A few specific notes as examples of things I've gotten from doing a few queries:Favourite albums (based on count with score over 8):
- Johan Soderqvist - Let the Right One In soundtrack - 14 awesome tracks
- Fiona Apple - Extraordinary Machine - 8 awesome tracks
- Fiona Apple - When the Pawn Hits the Conflict - 8 awesome tracks
- Firewater - Golden Hour - 8 awesome tracks
- Tosca Tango Orchestra - Waking Life soundtrack - 6 awesome tracks
- No Use for a Name - Keep Them Confused - 5 awesome tracks
- Toad the Wet Sprocket - Fear - 5 awesome tracks
- Oingo Boingo - Dead Man's Party- 5 awesome tracks
- Firewater - Man on the Burning Tightrope - 5 awesome tracks
- Händel - Music for the Royal Fireworks - 5 awesome tracks
- Pet Shop Boys - Fundamental - 4 awesome tracks
- Watershed - Fifth of July - 4 awesome tracks
- Brave Combo - Polkas for a Gloomy World - 4 awesome tracks
- Fiona Apple - 19 awesome tracks
- Firewater - 17
- UNKNOWN - 16 (I am slightly surprised this category is not higher)
- Oingo Boingo - 15
- Johan Sonderqvist - 14
- No Use For a Name - 12
- VNV Nation - 11 (they don't show up with good albums because they release a lot of small albums)
- Thou Shalt Not - 7
- Radiohead - 7
- Death Cab for Cutie - 7
- Avril Lavigne - 7
- Flogging Molly - 7
- Chumbawamba - 6
- Bad Religion - 6
- TMBG - 6
- Tosca Tango Ochestra - 6
It would be further interesting to try to associate enough metadata about the specific contents of songs, e.g. what musical themes they have, to see what queries based on that reveal (quantifying that would be tricky).

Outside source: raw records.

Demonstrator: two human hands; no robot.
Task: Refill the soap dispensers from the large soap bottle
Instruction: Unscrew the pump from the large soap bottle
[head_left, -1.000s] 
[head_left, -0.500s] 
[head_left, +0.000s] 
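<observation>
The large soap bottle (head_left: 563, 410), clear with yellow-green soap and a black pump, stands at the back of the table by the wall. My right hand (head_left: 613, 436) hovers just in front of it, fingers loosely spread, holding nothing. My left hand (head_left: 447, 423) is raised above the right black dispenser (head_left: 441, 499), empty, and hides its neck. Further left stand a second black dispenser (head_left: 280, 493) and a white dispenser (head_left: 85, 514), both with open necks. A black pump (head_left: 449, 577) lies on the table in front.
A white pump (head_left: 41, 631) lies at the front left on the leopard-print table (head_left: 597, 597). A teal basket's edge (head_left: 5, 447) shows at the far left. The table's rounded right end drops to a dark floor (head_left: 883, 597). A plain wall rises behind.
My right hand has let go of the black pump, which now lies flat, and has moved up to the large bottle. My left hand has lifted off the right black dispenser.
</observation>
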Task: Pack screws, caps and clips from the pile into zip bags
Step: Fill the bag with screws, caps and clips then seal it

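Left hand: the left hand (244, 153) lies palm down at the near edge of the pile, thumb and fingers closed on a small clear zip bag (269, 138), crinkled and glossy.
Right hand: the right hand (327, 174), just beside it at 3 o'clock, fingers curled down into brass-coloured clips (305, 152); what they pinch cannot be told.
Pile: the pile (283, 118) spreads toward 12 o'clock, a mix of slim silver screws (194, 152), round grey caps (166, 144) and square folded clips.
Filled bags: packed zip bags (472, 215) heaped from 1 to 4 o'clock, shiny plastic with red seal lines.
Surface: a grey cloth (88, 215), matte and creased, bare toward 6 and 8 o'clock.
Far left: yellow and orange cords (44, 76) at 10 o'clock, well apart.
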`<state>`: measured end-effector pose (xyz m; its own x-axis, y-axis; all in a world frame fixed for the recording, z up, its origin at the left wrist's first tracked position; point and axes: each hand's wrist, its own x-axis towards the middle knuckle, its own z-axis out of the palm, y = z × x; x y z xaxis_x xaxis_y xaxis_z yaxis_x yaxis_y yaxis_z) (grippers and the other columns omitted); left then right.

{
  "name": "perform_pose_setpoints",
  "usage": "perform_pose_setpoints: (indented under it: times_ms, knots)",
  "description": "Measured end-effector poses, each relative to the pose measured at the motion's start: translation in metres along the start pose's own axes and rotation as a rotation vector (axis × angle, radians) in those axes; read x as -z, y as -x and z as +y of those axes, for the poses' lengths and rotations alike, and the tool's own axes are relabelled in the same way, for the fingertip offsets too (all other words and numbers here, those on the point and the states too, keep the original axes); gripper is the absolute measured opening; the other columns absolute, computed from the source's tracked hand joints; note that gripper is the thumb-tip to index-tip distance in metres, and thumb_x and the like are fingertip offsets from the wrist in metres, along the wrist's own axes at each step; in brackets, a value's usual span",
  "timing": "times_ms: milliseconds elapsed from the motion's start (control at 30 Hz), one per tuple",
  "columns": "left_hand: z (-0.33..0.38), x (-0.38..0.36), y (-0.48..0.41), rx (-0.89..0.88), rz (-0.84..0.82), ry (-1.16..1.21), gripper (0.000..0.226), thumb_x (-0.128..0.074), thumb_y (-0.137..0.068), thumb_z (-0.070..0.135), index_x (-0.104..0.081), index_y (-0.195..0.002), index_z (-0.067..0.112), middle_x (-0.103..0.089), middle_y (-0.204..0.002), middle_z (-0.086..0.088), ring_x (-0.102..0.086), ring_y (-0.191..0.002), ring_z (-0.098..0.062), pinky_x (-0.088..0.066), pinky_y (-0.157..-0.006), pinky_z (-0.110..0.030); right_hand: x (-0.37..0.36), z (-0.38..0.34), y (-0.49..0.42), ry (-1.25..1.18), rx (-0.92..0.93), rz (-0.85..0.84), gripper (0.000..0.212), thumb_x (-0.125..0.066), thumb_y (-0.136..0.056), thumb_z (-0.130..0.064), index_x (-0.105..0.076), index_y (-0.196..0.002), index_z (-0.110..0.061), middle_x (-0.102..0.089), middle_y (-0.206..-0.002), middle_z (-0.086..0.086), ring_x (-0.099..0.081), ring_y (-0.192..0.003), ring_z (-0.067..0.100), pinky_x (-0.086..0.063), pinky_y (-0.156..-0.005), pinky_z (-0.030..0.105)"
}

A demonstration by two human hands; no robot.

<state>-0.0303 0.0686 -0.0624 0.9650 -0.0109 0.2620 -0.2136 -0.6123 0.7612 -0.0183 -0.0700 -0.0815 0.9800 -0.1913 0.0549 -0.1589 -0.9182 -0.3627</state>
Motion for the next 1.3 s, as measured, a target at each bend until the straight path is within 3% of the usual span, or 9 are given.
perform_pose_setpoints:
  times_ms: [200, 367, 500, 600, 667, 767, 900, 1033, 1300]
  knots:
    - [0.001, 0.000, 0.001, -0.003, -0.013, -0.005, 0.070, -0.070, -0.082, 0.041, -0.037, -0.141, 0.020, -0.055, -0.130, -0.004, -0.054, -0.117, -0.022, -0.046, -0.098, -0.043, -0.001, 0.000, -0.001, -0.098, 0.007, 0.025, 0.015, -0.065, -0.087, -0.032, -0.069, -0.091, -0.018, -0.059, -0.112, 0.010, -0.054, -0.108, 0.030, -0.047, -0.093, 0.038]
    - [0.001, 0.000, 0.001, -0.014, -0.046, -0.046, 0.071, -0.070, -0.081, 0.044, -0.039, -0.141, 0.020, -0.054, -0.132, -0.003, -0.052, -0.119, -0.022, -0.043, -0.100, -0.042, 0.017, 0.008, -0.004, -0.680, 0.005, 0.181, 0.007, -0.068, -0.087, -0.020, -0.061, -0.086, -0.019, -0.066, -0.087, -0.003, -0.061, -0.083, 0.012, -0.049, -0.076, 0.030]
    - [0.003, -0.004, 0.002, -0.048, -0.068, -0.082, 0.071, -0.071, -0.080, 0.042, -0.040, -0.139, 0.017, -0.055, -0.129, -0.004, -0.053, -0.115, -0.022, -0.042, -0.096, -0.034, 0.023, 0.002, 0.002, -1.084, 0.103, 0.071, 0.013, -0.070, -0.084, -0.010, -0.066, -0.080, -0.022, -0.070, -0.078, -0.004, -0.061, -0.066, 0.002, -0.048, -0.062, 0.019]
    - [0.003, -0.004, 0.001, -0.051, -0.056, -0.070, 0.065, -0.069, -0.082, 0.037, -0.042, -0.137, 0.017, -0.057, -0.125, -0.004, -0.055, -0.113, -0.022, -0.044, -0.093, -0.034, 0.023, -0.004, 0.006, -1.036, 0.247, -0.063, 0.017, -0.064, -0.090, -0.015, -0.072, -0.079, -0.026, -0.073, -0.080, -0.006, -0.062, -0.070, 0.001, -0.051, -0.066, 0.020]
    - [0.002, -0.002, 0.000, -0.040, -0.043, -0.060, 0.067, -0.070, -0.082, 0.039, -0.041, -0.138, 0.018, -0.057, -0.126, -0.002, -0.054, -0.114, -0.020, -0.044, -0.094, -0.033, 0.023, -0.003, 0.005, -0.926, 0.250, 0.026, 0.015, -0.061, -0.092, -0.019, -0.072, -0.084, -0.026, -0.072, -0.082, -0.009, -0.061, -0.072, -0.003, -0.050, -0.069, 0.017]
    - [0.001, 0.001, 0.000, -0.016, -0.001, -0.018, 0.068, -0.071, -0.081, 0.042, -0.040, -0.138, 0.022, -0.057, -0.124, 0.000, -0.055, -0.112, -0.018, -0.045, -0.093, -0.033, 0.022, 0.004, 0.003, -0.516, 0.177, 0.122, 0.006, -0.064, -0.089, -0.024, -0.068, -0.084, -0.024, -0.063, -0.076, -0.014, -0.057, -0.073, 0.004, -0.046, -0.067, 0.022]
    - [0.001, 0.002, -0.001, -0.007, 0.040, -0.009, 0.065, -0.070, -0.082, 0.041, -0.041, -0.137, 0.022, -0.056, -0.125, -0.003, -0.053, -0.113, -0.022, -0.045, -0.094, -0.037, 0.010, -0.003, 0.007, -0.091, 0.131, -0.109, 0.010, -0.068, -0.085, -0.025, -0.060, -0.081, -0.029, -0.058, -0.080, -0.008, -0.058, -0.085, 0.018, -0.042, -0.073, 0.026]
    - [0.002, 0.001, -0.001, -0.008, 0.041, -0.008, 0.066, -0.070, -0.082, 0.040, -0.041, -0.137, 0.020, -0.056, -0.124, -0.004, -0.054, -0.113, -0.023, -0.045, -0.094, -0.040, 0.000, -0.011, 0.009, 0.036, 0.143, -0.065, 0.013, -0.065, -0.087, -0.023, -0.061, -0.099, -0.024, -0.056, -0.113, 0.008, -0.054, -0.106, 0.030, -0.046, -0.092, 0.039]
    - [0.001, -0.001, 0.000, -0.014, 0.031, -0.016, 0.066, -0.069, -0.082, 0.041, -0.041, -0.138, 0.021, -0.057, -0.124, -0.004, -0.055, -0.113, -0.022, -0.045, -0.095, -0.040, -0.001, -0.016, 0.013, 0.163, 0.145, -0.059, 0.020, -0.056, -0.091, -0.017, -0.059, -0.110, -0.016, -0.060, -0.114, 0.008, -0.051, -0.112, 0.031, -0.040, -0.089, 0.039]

I kind of wish I had date and genre information in the ID3/Ogg tags now, because while I can look at particular musicians and manually add it in to plot their rise and fall in awesomeness over time (TMBG comes most notably to mind - their first few albums were raw, they were pretty good for awhile, and their recent stuff is mostly pretty lousy), that takes a lot of manual munging.
People on LJ and in my friendslist will get a link to the actual data files and more full results of analysis.